Task directions: Retype each line below precisely.

===== Recorded data =====

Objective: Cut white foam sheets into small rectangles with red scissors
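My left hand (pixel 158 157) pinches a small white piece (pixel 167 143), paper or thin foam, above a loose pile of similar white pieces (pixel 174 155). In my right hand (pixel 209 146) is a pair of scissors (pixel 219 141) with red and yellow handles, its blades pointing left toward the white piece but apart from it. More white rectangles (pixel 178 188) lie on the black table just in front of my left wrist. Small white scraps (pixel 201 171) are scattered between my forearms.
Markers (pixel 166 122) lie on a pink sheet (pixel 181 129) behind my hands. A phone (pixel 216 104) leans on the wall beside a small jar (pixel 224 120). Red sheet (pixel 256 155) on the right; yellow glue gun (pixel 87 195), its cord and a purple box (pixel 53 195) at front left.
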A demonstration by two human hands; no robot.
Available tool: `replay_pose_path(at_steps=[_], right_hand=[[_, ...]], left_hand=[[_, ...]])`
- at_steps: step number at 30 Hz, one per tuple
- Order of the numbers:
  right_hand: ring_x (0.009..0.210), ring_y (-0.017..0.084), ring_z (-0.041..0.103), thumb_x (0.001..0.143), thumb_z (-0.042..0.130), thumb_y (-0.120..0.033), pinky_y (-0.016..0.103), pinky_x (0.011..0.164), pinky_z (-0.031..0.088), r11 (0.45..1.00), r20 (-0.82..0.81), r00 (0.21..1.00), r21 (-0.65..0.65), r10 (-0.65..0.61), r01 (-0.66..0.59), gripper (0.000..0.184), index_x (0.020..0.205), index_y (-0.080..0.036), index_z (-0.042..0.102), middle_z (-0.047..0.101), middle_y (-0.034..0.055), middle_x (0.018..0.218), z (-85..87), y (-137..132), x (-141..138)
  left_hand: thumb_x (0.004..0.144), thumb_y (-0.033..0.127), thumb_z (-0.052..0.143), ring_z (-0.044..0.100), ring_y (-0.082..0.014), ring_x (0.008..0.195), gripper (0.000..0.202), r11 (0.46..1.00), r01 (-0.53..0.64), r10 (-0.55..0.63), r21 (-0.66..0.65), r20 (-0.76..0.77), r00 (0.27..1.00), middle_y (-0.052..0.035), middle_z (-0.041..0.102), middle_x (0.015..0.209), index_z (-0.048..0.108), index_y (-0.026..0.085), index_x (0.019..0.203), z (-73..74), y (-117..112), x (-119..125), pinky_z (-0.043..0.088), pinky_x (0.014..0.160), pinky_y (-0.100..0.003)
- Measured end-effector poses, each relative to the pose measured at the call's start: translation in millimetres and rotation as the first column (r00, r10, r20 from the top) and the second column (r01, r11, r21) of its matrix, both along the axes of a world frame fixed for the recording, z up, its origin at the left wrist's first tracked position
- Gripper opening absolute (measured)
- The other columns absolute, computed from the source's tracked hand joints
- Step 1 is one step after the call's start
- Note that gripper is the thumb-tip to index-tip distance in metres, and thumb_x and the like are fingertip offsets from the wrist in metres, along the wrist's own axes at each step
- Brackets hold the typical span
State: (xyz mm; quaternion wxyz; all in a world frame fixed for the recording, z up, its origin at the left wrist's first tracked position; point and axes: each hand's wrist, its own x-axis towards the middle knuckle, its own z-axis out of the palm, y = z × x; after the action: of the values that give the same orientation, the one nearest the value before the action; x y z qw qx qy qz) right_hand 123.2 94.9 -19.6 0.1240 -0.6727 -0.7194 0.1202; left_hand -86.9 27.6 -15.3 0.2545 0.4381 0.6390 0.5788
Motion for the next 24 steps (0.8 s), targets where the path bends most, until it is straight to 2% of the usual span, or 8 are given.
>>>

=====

Output for this exercise:
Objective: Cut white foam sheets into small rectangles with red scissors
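My left hand (pixel 158 157) pinches a small white piece (pixel 167 143), paper or thin foam, above a loose pile of similar white pieces (pixel 174 155). In my right hand (pixel 209 146) is a pair of scissors (pixel 219 141) with red and yellow handles, its blades pointing left toward the white piece but apart from it. More white rectangles (pixel 178 188) lie on the black table just in front of my left wrist. Small white scraps (pixel 201 171) are scattered between my forearms.
Markers (pixel 166 122) lie on a pink sheet (pixel 181 129) behind my hands. A phone (pixel 216 104) leans on the wall beside a small jar (pixel 224 120). Red sheet (pixel 256 155) on the right; yellow glue gun (pixel 87 195), its cord and a purple box (pixel 53 195) at front left.
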A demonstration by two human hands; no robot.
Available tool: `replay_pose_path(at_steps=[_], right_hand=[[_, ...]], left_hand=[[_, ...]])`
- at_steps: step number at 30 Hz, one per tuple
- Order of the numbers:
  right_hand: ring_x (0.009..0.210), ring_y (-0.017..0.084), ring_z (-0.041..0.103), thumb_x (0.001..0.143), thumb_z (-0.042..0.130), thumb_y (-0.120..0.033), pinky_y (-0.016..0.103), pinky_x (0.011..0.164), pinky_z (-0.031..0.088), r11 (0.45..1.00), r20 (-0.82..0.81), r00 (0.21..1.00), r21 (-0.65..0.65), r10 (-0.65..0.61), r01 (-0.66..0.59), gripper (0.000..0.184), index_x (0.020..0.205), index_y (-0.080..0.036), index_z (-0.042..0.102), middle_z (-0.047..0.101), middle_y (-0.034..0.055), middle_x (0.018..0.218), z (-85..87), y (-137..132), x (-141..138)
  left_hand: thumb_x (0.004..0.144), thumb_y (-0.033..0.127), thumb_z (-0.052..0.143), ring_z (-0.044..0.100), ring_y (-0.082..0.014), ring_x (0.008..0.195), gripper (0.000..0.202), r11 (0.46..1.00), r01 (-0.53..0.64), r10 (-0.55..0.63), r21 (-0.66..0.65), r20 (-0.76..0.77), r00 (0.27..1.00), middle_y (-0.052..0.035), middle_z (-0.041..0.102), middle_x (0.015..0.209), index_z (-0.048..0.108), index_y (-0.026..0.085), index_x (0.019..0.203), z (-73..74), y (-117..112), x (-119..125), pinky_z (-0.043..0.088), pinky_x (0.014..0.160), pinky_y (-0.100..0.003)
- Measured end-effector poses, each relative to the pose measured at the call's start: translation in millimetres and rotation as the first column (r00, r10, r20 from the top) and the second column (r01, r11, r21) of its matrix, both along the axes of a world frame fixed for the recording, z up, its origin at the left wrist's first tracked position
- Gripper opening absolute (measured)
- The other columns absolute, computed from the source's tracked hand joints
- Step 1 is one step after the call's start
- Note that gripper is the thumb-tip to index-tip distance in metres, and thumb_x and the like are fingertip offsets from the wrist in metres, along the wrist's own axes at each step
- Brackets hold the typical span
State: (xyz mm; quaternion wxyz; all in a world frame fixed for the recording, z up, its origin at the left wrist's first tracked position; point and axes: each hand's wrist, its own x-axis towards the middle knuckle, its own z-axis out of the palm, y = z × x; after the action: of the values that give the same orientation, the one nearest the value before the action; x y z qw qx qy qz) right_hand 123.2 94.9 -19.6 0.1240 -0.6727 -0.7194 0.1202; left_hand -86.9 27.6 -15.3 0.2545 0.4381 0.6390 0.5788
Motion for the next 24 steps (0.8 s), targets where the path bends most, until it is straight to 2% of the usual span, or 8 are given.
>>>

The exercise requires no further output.